Information section start

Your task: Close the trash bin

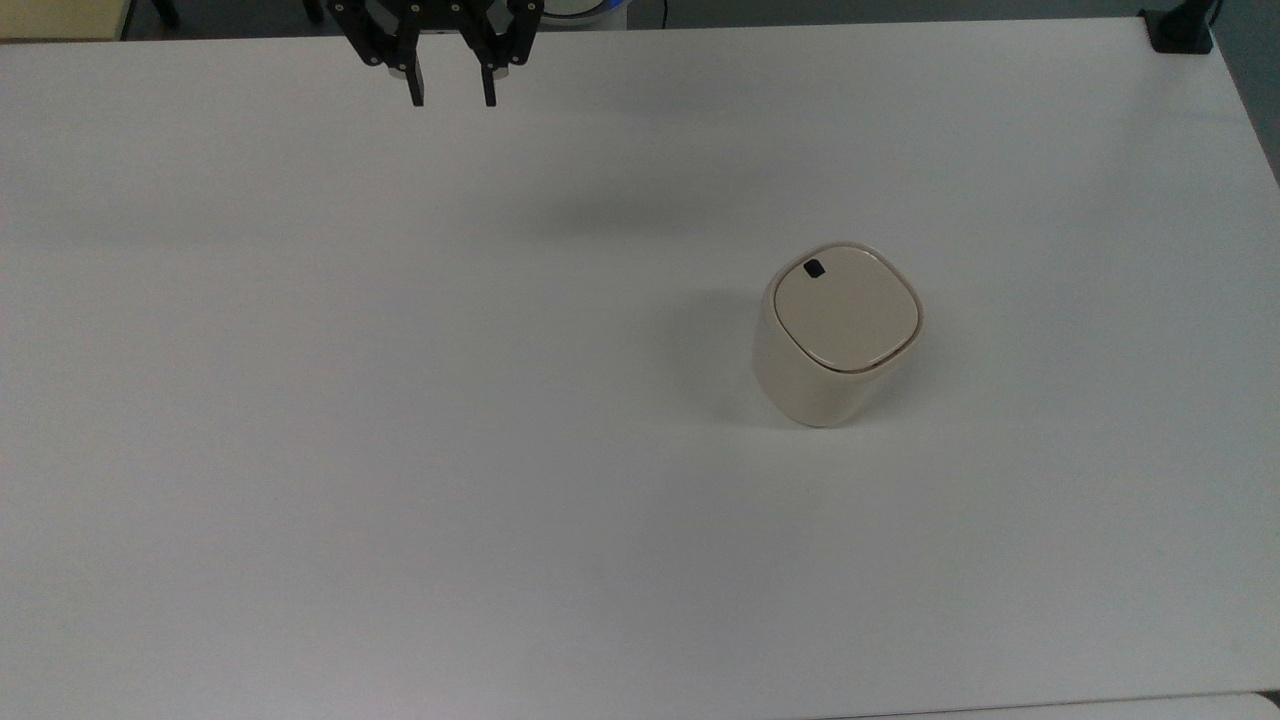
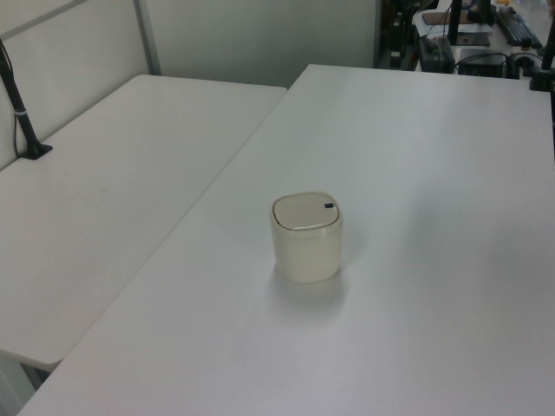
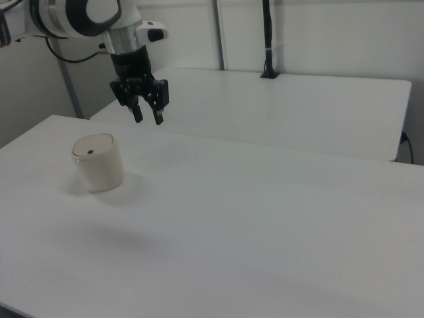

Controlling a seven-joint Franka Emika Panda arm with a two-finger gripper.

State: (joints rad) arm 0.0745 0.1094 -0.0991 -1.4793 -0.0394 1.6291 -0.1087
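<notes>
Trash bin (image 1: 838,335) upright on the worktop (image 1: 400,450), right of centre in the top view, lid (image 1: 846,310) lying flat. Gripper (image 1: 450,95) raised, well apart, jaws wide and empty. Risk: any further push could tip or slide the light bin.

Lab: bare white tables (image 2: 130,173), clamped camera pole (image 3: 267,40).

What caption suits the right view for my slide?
Open gripper raised above the table, apart from the closed trash bin.
</notes>
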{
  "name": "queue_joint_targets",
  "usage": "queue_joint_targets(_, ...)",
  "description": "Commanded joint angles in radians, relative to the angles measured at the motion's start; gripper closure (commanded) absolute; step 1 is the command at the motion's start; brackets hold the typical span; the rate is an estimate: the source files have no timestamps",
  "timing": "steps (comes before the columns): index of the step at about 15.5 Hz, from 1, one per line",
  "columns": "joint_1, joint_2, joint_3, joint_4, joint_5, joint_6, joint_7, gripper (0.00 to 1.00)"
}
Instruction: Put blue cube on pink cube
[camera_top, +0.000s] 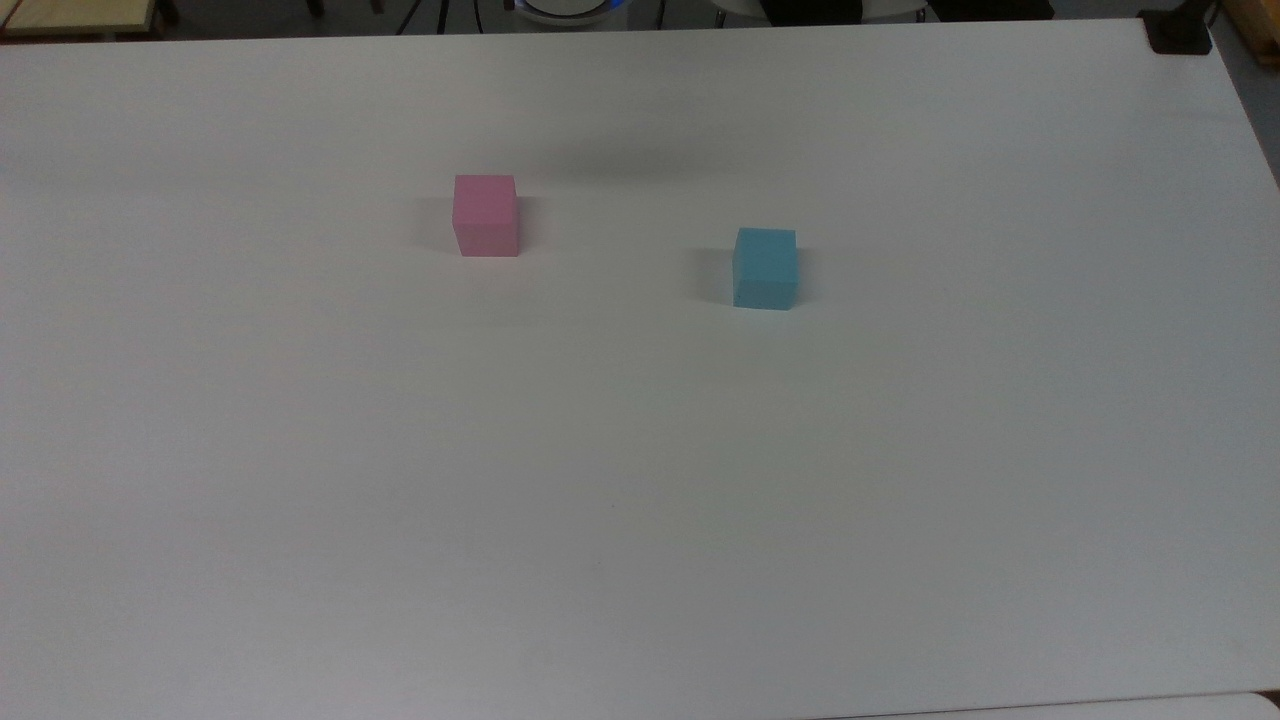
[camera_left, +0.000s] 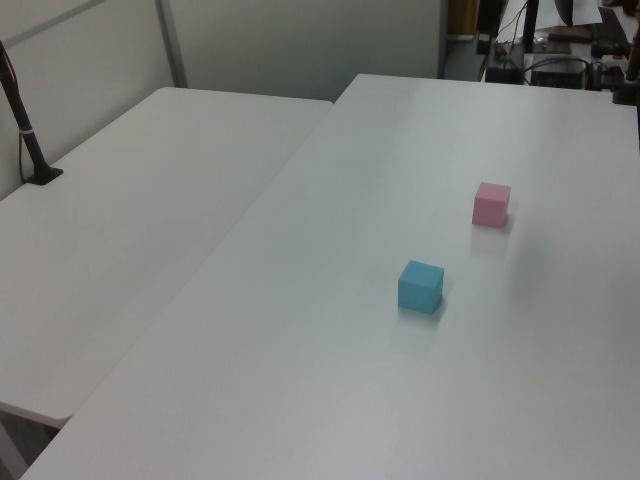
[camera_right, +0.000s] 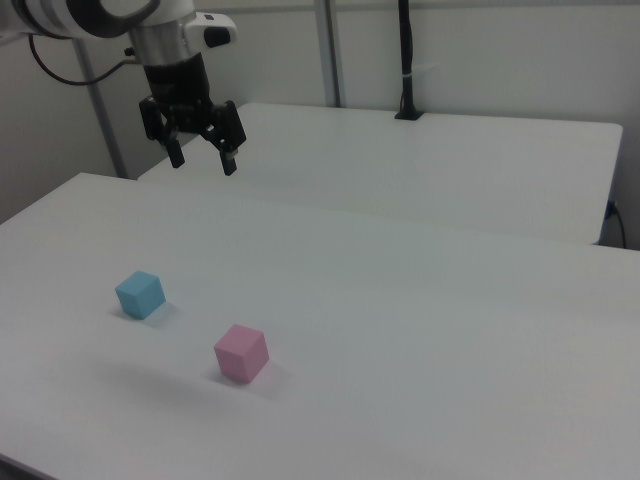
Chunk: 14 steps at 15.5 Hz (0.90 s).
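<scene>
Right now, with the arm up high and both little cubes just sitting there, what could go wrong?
The open gripper hangs well above the table, so it has a long descent; a small aiming error could nudge the blue cube aside instead of straddling it. The pink cube looks no bigger than the blue one, so an off-centre placement may topple off. Both lie loose on the smooth table and could slide.
</scene>
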Motion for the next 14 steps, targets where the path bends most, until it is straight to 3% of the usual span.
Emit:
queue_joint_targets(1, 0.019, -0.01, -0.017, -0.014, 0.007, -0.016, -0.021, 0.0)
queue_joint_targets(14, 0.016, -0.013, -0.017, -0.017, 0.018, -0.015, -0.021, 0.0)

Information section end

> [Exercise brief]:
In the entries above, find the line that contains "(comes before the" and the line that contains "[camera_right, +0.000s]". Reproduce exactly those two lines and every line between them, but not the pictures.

> [Output below]:
  "timing": "steps (comes before the columns): index of the step at about 15.5 Hz, from 1, one per line",
  "columns": "joint_1, joint_2, joint_3, joint_4, joint_5, joint_6, joint_7, gripper (0.00 to 1.00)"
}
Instruction: Put blue cube on pink cube
[camera_top, +0.000s] 
[camera_left, +0.000s] 
[camera_right, +0.000s] 

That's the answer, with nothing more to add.